As I mentioned in the previous post about hidden disabilities, being able to read text is an accessibility issue even if you don’t consider yourself disabled. A difficult-to-read font will affect your ability to process information, and you might find yourself re-reading the same paragraph over and over because — well — it’s just not sinking in.

What font should I use?

I like sans-serif fonts because they’re modern, but I have no issue with writing technical documentation in Times New Roman, for example. There have been several studies over the years to see whether it’s easier to understand text that has been styled serif as opposed to sans-serif, but as I understand it, the serif matters less than how you use it. If you need to share deep technical information, make sure you write clearly, pick a reasonable font size, and where possible give the reader the ability to change the font. One of the greatest inventions for my money is the electronic book reader (the Amazon Kindle, or Apple iPad, for example).

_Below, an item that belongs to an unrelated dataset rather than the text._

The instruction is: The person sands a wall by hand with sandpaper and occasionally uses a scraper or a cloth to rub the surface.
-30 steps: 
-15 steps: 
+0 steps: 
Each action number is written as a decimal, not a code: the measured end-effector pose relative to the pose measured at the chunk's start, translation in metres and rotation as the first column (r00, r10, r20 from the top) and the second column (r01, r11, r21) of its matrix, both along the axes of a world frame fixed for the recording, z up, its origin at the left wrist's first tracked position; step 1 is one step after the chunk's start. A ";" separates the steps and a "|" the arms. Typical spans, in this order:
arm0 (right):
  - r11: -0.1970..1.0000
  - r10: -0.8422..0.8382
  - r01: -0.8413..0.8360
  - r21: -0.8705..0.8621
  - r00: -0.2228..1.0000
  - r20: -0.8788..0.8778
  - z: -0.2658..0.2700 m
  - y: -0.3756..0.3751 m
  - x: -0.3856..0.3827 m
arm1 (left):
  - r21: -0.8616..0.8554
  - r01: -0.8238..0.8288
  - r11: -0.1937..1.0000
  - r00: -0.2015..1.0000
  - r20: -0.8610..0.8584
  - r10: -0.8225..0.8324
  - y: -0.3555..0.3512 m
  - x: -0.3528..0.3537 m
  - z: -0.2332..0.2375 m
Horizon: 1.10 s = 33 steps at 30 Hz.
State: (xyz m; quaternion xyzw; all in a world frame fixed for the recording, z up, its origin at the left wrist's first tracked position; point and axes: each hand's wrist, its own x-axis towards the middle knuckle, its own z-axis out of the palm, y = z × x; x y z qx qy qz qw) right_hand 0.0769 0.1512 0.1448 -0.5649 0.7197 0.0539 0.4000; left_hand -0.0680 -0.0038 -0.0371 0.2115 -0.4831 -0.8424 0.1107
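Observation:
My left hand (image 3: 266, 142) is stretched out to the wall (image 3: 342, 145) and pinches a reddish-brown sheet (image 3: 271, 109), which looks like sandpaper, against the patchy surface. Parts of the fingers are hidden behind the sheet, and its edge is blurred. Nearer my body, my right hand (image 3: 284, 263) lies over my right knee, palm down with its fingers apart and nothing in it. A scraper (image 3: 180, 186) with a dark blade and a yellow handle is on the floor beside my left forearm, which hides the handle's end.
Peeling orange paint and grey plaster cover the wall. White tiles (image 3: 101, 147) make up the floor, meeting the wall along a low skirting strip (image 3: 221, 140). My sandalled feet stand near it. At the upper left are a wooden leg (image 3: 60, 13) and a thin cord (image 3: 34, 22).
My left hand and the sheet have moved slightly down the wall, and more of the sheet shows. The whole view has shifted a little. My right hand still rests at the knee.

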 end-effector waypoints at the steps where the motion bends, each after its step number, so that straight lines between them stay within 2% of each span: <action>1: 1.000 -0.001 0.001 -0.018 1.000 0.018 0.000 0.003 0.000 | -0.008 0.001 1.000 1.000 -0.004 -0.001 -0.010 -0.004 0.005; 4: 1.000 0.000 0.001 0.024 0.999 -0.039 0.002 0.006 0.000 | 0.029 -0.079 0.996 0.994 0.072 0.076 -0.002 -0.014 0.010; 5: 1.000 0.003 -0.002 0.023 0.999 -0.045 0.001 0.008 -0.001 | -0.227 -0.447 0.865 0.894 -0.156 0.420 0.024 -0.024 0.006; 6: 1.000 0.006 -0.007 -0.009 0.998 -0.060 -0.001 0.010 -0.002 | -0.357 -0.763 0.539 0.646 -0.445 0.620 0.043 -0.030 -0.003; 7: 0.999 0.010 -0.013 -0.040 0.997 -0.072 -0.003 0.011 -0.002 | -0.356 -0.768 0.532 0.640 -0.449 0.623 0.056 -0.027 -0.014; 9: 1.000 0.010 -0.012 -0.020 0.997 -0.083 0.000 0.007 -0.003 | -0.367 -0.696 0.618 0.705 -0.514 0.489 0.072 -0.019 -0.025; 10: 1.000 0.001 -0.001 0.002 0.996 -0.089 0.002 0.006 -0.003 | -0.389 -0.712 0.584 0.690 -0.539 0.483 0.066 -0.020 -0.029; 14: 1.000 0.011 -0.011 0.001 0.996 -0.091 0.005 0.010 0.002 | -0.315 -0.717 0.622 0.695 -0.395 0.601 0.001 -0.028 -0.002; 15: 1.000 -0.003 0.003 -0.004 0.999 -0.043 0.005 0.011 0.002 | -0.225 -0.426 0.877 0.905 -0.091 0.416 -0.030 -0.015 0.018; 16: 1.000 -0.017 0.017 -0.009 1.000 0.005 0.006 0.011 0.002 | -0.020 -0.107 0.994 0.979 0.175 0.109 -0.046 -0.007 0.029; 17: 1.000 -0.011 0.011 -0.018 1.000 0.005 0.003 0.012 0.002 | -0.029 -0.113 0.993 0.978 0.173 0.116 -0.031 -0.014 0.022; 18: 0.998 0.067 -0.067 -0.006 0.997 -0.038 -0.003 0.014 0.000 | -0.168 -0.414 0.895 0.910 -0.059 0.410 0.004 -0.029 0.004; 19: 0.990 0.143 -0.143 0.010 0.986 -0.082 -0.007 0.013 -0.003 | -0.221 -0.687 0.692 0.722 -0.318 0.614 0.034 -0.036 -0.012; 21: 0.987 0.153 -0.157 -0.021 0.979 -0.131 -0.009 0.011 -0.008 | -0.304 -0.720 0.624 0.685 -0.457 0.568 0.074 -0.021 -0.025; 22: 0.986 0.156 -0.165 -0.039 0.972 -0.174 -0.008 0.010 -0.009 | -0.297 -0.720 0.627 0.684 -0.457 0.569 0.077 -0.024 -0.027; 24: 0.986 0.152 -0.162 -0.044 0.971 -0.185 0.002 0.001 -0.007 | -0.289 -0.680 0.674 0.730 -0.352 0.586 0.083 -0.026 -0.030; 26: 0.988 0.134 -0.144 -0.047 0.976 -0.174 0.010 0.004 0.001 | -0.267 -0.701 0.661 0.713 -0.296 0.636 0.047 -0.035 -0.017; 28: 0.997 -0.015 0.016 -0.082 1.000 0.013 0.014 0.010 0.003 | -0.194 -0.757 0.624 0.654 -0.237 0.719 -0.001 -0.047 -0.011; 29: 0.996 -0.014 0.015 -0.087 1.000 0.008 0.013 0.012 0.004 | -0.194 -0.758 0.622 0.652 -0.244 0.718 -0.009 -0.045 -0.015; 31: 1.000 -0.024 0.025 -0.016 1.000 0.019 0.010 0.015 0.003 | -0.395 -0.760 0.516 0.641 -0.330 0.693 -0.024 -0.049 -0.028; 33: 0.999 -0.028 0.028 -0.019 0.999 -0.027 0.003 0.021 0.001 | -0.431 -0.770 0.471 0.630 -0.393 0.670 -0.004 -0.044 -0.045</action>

They allow you to set the font style, text size, line spacing, justification, and various other attributes, which makes it easier to consume electronic text.

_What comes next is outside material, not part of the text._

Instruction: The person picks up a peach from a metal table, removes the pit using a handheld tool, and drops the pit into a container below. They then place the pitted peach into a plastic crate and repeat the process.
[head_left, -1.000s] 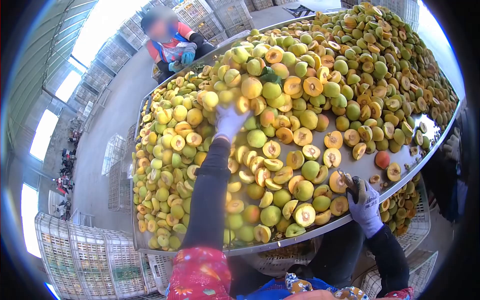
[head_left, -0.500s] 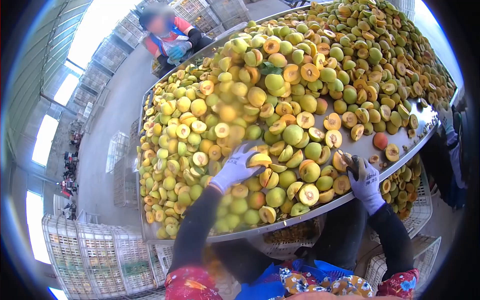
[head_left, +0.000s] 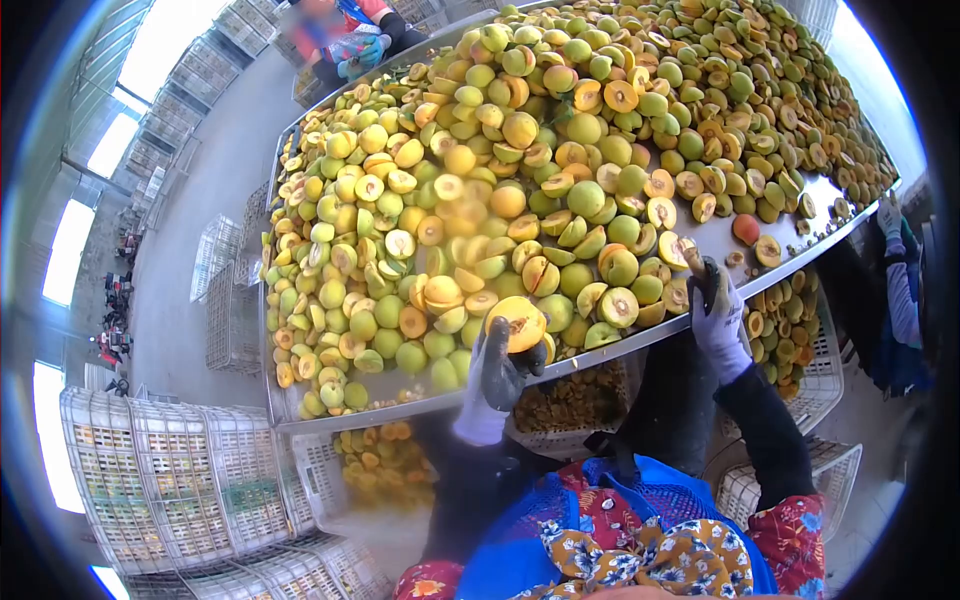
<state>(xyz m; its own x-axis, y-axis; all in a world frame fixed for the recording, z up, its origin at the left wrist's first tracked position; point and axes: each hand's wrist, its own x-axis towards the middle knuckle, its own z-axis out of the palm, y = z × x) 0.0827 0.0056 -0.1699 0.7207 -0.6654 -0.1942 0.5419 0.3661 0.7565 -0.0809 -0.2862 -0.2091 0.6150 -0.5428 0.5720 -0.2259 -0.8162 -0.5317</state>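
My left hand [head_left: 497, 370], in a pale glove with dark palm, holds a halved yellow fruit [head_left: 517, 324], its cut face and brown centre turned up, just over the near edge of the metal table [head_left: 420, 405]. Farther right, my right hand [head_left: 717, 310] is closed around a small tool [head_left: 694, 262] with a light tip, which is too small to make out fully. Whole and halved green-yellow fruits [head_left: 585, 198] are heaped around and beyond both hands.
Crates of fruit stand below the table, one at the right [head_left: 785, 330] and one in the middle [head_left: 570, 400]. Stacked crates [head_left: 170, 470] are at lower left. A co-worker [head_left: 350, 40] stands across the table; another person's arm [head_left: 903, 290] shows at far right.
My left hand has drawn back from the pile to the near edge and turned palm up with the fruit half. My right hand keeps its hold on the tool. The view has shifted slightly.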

When it comes to presentation slides, you can always read my previous blog post, but in summary you should try to reduce the number of words on a slide and have the focus on you as the presenter. In virtual meetings this becomes trickier, which is why I recommend experimenting with streaming technology where you can choose when your audience is looking at you, and when they need to look at the slides.

Some people suggest not having more than a certain number of font styles on a page (or slide), and while I agree that too many is too many, there’s no perfect answer as it depends on what you’re presenting. I generally stick with between one and two styles, but that’s not a hard and fast rule. Clarity and legibility, above all.

Share your font thoughts in the comments below.

2 thoughts on “Let’s talk about typefaces”

  1. One point that I have come to notice these last few years is that your eyesight at 50 is really not as sharp as it was when you were 25. And a lot of people who work with type for publishing are young and have good eyes. That being said, pixel-sizes on monitors are getting smaller as time goes by and this really doesn’t help. Smaller type-sizes are harder on older eyes.
    I have had to start wearing glasses when I work on the computer and I have altered the default size & typeface in Firefox & SSMS to allow me to read text more easily and with less eye-strain.
    There is an elephant in the room that I will not dare address here, partly because I am right and everyone else is wrong and partly because we should keep this thread civil.
    To end, I am particularly partial to the typefaces designed by Hermann Zapf, in particular, Optima & Palatino. I find them very elegant and easy on the eye.

    1. I’ll be writing a follow up post in a couple of weeks about preferred fonts and screen settings. One thing I’m happy to say out loud is that dark mode is difficult for me to read. I know I’m in a minority in this industry.